Accounts receivable skills section example: show what you do every day
The accounts receivable skills section should reflect daily AR work. It should help an accounting manager, recruiter, controller, or ATS tool see that you can invoice, post payments, apply cash, review aging, communicate with customers, reconcile accounts, and use accounting systems. Good accounts receivable skills are not random personality words. They are skills connected to actual receivables work: invoicing, cash application, payment posting, aging reports, collections follow-up, account reconciliation, credit memos, dispute resolution, Excel, QuickBooks, NetSuite, SAP, Oracle, ERP systems, customer statements, and month-end close support.
Keep a longer master list outside your resume, then choose the skills that fit each job posting. A good accounts receivable resume does not need every finance skill you have. It needs the skills that match the role, industry, software, customer account type, and payment workflow in the job description. For example, an AR clerk may highlight invoice processing, data entry, customer accounts, payment posting, and Excel. An AR specialist may highlight cash application, aging reports, collections, account reconciliation, and ERP systems. A senior AR lead may highlight team training, dispute management, credit controls, process improvement, month-end reporting, and audit support.

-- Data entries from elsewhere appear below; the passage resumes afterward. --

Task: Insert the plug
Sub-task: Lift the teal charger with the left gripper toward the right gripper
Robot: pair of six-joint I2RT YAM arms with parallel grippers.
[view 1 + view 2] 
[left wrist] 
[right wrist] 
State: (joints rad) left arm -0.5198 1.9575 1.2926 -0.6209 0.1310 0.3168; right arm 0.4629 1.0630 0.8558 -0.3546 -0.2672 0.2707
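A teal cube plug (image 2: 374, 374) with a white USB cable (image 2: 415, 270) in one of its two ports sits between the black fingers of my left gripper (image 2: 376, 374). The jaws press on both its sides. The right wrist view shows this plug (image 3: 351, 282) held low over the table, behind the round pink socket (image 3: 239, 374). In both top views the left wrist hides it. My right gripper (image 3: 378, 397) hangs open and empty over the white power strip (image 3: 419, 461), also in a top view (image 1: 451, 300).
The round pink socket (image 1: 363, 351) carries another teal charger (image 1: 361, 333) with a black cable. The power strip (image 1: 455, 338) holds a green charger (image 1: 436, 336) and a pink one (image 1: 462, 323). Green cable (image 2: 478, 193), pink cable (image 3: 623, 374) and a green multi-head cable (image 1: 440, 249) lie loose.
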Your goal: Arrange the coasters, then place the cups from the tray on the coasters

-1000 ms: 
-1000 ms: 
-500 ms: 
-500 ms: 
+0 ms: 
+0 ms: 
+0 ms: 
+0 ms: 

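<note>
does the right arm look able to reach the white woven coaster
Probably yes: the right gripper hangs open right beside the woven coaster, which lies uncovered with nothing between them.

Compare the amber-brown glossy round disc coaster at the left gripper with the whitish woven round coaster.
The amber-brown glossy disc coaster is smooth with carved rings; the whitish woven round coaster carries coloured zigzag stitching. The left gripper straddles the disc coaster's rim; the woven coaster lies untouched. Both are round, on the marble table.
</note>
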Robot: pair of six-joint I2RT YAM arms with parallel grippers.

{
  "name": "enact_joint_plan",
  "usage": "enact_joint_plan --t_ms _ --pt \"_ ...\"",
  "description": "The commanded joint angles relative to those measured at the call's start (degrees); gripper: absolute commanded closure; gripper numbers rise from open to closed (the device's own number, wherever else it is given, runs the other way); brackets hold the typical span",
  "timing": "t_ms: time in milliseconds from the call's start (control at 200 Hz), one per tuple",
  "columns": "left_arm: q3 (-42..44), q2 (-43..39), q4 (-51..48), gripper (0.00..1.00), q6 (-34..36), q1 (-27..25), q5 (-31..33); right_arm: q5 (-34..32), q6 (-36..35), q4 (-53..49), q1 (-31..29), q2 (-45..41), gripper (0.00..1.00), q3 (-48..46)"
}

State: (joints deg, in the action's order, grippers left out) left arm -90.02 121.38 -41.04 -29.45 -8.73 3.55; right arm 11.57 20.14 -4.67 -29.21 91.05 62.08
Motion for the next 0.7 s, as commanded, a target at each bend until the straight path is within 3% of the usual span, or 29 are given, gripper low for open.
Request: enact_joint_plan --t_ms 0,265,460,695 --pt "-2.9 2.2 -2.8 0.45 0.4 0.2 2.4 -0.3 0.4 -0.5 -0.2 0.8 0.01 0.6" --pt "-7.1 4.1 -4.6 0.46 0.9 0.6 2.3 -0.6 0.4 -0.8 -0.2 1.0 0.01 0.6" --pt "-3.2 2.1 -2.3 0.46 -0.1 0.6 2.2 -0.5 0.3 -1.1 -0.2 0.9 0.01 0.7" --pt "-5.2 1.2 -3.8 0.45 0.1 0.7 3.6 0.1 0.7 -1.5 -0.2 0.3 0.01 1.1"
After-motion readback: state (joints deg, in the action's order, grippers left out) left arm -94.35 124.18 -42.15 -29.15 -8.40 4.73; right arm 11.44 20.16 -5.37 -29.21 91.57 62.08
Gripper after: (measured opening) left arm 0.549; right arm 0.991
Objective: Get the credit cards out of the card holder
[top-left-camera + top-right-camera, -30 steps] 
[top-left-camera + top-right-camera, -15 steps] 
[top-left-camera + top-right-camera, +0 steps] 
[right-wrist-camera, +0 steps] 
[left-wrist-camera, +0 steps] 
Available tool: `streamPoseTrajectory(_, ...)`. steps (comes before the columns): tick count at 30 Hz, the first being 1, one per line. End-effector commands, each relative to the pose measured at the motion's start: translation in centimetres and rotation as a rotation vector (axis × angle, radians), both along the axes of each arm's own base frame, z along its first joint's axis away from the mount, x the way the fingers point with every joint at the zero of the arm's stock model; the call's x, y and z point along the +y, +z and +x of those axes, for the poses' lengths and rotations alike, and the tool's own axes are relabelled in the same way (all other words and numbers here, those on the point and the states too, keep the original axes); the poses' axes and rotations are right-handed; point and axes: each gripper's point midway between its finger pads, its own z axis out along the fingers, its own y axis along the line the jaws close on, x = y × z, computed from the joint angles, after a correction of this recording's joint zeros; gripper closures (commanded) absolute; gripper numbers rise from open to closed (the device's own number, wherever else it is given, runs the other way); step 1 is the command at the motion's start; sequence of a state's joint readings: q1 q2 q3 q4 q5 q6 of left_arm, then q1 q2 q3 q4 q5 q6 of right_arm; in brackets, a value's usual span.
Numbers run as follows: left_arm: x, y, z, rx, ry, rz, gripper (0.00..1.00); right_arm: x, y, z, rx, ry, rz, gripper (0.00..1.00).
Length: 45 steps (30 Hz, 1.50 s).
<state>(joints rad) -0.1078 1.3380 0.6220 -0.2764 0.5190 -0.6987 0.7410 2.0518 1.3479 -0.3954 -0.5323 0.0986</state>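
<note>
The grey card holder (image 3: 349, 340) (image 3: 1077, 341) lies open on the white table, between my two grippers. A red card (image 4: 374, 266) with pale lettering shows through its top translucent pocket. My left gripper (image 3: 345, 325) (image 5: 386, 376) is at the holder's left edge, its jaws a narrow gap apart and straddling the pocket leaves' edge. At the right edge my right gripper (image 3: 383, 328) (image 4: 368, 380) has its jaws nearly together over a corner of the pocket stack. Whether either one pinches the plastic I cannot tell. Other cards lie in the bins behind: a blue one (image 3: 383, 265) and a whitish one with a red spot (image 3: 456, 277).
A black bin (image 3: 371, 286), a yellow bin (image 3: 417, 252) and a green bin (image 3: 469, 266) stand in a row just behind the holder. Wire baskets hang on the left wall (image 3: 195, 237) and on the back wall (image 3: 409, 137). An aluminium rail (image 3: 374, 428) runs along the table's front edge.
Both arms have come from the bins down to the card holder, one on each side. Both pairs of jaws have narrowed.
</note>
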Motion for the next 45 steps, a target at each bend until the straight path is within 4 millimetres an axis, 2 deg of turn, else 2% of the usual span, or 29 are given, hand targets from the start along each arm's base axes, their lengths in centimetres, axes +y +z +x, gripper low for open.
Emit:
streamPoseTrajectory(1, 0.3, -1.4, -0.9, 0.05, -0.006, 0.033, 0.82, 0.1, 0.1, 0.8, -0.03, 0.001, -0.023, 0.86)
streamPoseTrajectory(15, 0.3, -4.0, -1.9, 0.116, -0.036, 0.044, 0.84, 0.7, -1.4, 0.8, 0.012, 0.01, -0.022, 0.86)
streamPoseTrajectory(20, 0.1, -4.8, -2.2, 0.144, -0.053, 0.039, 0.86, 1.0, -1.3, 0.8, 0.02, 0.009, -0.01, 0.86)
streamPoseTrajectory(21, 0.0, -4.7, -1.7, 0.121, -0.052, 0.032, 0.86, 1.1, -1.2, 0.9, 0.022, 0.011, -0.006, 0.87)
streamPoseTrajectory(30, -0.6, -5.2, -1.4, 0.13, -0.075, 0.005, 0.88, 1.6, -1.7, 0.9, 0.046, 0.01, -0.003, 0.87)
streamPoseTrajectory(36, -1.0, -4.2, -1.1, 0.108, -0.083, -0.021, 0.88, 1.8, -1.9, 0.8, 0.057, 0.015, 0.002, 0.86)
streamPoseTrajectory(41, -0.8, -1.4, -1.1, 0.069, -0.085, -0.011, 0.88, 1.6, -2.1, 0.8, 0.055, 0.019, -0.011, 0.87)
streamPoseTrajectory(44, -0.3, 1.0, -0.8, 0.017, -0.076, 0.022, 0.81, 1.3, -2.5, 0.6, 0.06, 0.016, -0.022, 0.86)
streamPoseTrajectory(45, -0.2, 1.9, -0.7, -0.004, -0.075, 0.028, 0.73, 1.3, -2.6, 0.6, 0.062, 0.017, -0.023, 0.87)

A strong accounts receivable skills section mixes accounting accuracy with customer communication and software skills. Do not separate skills in a way that makes the page confusing. Group them if your template allows it, or list the most important ones first. The most useful AR skills are usually the ones that also appear in your experience bullets. If you list cash application, show a bullet where you posted payments or researched unapplied cash. If you list aging reports, show a bullet where you reviewed past-due balances or supported collections. If you list Excel, show how you used it for trackers, reports, reconciliations, or analysis. This makes your skills believable instead of decorative.